Ketegangan muncul sebagai hasil dari kepedulian kita pada Vee, plus tentunya kemahiran si pembuat film mengkreasi momen-momen penahan nafas. Ya, Joost-Schulman piawai menceritakan kembali tulisan Jessica Sharzer yang mengadaptasi novel berjudul sama karya Jeanne Ryan ke bahasa gambar menjadikan Nerve renyah buat disantap dari menit ke menitnya. Selain sanggup membuat kita peduli terhadap karakter utama, mereka pun berhasil menjerat perhatian pada tuturan sarat misterinya dengan merongrong keingintahuan penonton perihal “siapa sebenarnya otak dibalik Nerve?” atau “siapa sejatinya Ian?” sampai “bagaimana Vee terbebas dari permainan neraka ini?”. Faktor lainnya, Nerve melontarkan kritik sosial tepat guna mengenai para pengguna internet dewasa ini. Terlahirnya serangkaian aplikasi baru hampir setiap hari, mengakomodir para netizen memenuhi hawa nafsunya. Nerve memberikan sorotan pada mencuatnya sisi gelap manusia berkat keleluasaan ‘bermain peran’ dan kemudahan mengakses dunia maya. Dari pihak pemain, si pembuat film menelisik bagaimana nikmatnya merengkuh popularitas – tidak peduli walau hanya sekejap mata – memafhumkan manusia melakoni tindakan-tindakan diluar ambang batas bisa ditolerir demi mendapatkan perhatian khalayak.

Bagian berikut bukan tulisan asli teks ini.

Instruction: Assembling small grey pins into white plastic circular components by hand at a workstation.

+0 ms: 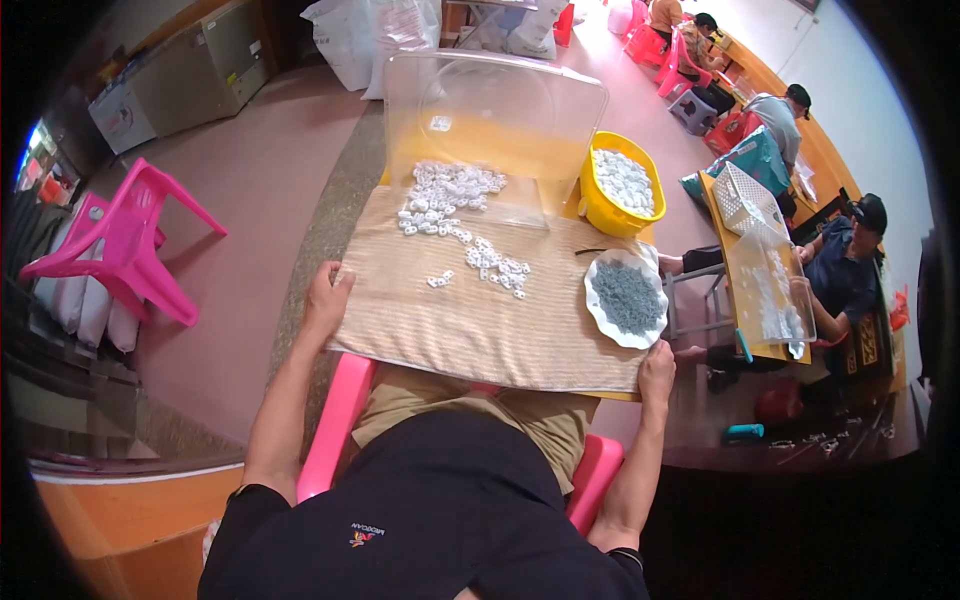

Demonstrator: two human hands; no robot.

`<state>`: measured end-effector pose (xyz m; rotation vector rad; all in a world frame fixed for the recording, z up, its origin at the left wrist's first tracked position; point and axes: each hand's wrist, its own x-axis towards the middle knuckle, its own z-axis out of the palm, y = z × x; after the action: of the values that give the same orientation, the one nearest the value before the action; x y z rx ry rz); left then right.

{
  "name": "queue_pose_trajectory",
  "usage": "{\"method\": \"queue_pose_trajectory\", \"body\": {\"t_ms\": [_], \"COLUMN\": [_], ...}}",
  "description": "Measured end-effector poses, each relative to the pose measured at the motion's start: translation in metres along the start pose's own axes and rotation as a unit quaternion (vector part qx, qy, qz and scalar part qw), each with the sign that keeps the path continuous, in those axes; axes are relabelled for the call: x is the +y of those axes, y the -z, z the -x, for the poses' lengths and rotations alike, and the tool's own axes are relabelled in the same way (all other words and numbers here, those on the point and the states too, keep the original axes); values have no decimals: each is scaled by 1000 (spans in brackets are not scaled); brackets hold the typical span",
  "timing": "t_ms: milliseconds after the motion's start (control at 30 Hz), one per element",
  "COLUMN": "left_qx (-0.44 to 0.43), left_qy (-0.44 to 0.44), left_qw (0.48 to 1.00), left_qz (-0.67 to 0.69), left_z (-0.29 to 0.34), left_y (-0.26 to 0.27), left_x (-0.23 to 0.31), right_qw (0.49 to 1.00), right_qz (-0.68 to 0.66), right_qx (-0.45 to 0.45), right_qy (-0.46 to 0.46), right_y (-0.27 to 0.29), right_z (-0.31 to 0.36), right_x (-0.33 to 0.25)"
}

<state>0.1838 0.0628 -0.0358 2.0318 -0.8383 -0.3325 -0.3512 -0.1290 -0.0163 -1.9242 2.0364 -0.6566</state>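
Note:
My left hand [327, 295] grips the left edge of a small table covered with a tan striped cloth [420, 340], its thumb on top. At the near right corner, my right hand [656, 372] is closed round the table's edge, just below a white scalloped plate [645, 336] heaped with small grey pieces [628, 297]. Small white plastic parts with holes [497, 268] lie loose on the cloth, and more are piled [450, 190] at a clear plastic bin [500, 110] tipped on its side at the far end. A yellow basin [600, 208] holds more white pieces [622, 180].
A thin dark strip [592, 251] lies above the plate. Left stands a pink plastic chair [130, 245] beside white sacks [93, 315]. On the right, a person [850, 265] sits at another table with white parts [780, 300] and a white basket [748, 198]. Other people sit farther back.

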Motion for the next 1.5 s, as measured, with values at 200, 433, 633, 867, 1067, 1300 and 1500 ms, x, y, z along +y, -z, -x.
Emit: {"method": "queue_pose_trajectory", "body": {"t_ms": [200,433,633,867,1067,1300,1500], "left_qx": [-45,-39,-57,-74,-60,-77,-143], "left_qy": [13,-14,-5,4,5,20,77], "left_qw": [999,999,998,997,998,996,960], "left_qz": [-12,24,16,1,30,45,230], "left_z": [-3,-13,-13,-19,-25,-22,-14], "left_y": [8,7,13,15,10,10,30], "left_x": [11,3,17,17,-7,-2,-8], "right_qw": [1000,999,999,1000,1000,1000,994], "right_qz": [9,0,4,3,13,5,-104], "right_qx": [-4,-5,-1,0,14,13,-31], "right_qy": [13,46,39,21,-6,-10,-15], "right_y": [4,7,10,13,18,18,19], "right_z": [6,16,24,33,42,43,36], "right_x": [-2,-3,-5,-7,-21,-14,14]}}
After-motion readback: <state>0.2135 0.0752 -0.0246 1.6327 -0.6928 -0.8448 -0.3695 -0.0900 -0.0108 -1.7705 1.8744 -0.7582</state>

Sedangkan pihak penonton adalah visualisasi istilah keyboard warrior yang merujuk kepada pengguna internet yang gemar memantik kericuhan (contoh, cyber bullying,tweetwar, dan semacamnya) namun seringkali terlalu pengecut sampai dirasa perlu berlindung dibalik akun anonim. Melalui Nerve, kita bisa melihat sejauh mana para manusia yang menyembunyikan identitasnya di dunia maya dapat bertindak saat tidak ada kontrol. Adegan pengungkapan di klimaks film yang dirancang agak sedikit berlebihan – pula kurang memberi jawaban memuaskan untuk satu dua pertanyaan – nyatanya cukup efektif memberi kita tamparan hebat sekaligus renungan seusai menonton Nerve, “jika satu dua kata di internet bisa membuat perubahan, mengapa kita tidak memanfaatkannya untuk hal-hal positif dan justru bersuka ria saat ada orang lain menderita?.” Sungguh sebuah tontonan menegangkan yang menggugah pikiran.